So this is happening on EKS K8s v1.15. You can see the api version in the describe output. The millicpu hovers between 80 and 120... which does not at ALL match the replica counts coming out of the HPA....
Here is the YAML:
apiVersion: autoscaling/v2beta1
kind: HorizontalPodAutoscaler
metadata:
name: sequencer
namespace: djin-content
spec:
minReplicas: 1
maxReplicas: 10
scaleTargetRef:
apiVersion: apps/v1
kind: Deployment
name: sequencer
metrics:
- type: Pods
pods:
metricName: cpu_usage
targetAverageValue: 500
Here is the kubectl describe:
[root@ip-10-150-53-173 ~]# kubectl describe hpa -n djin-content
Name: sequencer
Namespace: djin-content
Labels: <none>
Annotations: kubectl.kubernetes.io/last-applied-configuration:
{"apiVersion":"autoscaling/v2beta1","kind":"HorizontalPodAutoscaler","metadata":{"annotations":{},"name":"sequencer","namespace":"djin-con...
CreationTimestamp: Wed, 05 Aug 2020 20:40:37 +0000
Reference: Deployment/sequencer
Metrics: ( current / target )
"cpu_usage" on pods: 122m / 500
Min replicas: 1
Max replicas: 10
Deployment pods: 7 current / 7 desired
Conditions:
Type Status Reason Message
---- ------ ------ -------
AbleToScale True SucceededRescale the HPA controller was able to update the target scale to 4
ScalingActive True ValidMetricFound the HPA was able to successfully calculate a replica count from pods metric cpu_usage
ScalingLimited False DesiredWithinRange the desired count is within the acceptable range
Events:
Type Reason Age From Message
---- ------ ---- ---- -------
Normal SuccessfulRescale 34m horizontal-pod-autoscaler New size: 10; reason: pods metric cpu_usage above target
Normal SuccessfulRescale 15m (x2 over 34m) horizontal-pod-autoscaler New size: 6; reason: pods metric cpu_usage above target
Normal SuccessfulRescale 10m horizontal-pod-autoscaler New size: 5; reason: All metrics below target
Normal SuccessfulRescale 9m51s (x2 over 23m) horizontal-pod-autoscaler New size: 3; reason: All metrics below target
Normal SuccessfulRescale 5m (x2 over 16m) horizontal-pod-autoscaler New size: 4; reason: pods metric cpu_usage above target
Normal SuccessfulRescale 4m45s (x2 over 15m) horizontal-pod-autoscaler New size: 5; reason: pods metric cpu_usage above target
Normal SuccessfulRescale 4m30s horizontal-pod-autoscaler New size: 7; reason: pods metric cpu_usage above target
The custom metric API is populated correctly/frequently and running well. The deployment targeting is working perfectly ... I have went through the entire k8s code base for this API and replica calculation and this makes NO sense ...

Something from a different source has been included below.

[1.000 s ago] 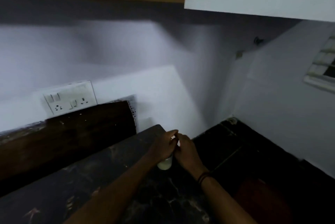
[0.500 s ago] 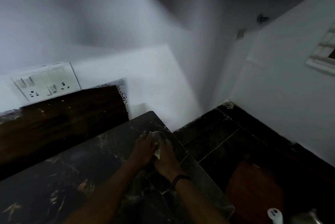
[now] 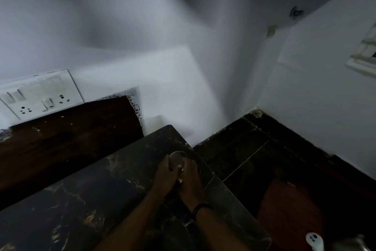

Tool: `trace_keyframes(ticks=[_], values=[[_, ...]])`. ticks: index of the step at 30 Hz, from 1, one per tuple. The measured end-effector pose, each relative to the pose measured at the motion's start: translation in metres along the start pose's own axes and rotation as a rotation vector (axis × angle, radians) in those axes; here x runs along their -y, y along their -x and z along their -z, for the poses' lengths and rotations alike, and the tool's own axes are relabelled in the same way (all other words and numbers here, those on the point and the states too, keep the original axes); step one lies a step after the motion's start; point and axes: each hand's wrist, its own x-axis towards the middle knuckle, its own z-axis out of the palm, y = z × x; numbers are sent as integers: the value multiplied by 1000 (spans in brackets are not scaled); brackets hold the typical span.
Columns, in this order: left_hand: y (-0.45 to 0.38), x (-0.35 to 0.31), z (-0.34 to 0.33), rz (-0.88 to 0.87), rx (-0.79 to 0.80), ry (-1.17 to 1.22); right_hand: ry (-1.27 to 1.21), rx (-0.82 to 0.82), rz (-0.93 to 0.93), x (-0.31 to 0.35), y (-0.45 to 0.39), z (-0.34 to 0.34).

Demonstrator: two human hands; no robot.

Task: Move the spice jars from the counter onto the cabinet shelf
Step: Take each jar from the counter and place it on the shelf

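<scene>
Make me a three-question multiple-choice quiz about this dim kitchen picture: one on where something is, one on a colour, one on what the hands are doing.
1. Where is the jar?
A. on the floor
B. near the counter's right edge
C. on a shelf

2. What colour is the socket panel?
A. white
B. red
C. black

3. What are the hands doing?
A. hanging idle
B. pressing a switch
C. both holding the jar

Answers:
1 B: it sits on the dark counter by the edge.
2 A: white against the wall.
3 C: left hand and right hand wrap it.
</scene>
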Motion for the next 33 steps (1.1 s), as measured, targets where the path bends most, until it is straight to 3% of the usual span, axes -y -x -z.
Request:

I found the answer to this some time ago and forgot to update. It was debated at length in a well-known k8s project issue about this topic. It's essentially a design bug in k8s HPA targeting (feature?): https://github.com/kubernetes/kubernetes/issues/78761#issuecomment-670815813
It seems like the metrics don't match, you have 122m (milicores) vs / 500 raw something.

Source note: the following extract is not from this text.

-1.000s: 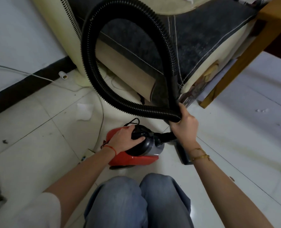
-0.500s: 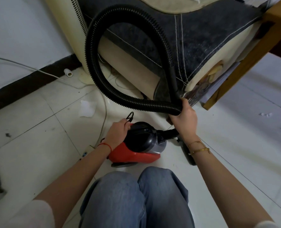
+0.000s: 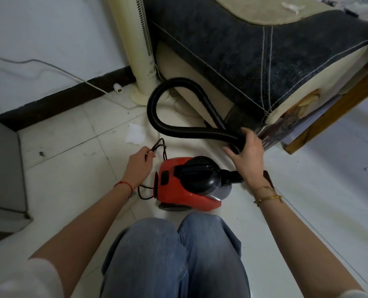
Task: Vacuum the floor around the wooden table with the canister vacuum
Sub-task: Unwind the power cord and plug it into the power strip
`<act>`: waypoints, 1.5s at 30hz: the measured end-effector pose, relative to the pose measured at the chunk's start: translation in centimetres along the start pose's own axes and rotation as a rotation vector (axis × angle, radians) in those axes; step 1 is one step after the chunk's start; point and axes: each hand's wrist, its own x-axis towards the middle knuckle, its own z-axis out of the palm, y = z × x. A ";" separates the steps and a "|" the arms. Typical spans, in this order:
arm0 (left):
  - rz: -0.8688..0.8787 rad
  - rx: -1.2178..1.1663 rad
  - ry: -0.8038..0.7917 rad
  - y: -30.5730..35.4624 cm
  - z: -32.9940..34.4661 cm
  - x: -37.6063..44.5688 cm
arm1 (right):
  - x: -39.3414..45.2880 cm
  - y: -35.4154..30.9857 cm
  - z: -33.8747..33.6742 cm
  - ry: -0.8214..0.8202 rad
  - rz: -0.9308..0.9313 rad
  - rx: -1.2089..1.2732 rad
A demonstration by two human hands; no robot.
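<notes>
left fingers (image 3: 146,154) pinch the cord (image 3: 159,147); right fingers (image 3: 232,152) spread on the hose (image 3: 191,131).

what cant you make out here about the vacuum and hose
Head view only:
- Hose joint to the vacuum: covered by the right hand.
- Hose's far end and nozzle: behind the right hand.
- Cord plug: not visible; the left hand covers part of the cord.

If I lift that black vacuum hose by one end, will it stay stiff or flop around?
Probably floppy: the hose is ribbed and already curls in a loop on the floor. Likely light, since the right hand handles it alone. It would probably tug the small red vacuum, which sits on wheels.
</notes>
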 end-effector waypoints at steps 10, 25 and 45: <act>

"cpu_usage" on pods: 122m / 500
You didn't specify what's calculating your custom metrics, it could be that an extra 0
is being added to 122m
making it 1220 / 500
(I assume cpu_usage
is the custom metric since the regular metrics server metric is just cpu
) but you could try:
targetAverageValue: 500m
The more common way to do HPA on CPU usage is to use CPU Utilization Percentage from the metrics server.
apiVersion: autoscaling/v2beta2
kind: HorizontalPodAutoscaler
metadata:
name: php-apache
namespace: default
spec:
scaleTargetRef:
apiVersion: apps/v1
kind: Deployment
name: php-apache
minReplicas: 1
maxReplicas: 10
targetCPUUtilizationPercentage: 50
...
The scaling activities are managed by the kube-controlller-manager
in your K8s control plane, if you have the EKS control plane logs enabled you could also take a look there to find more information. 👀
✌️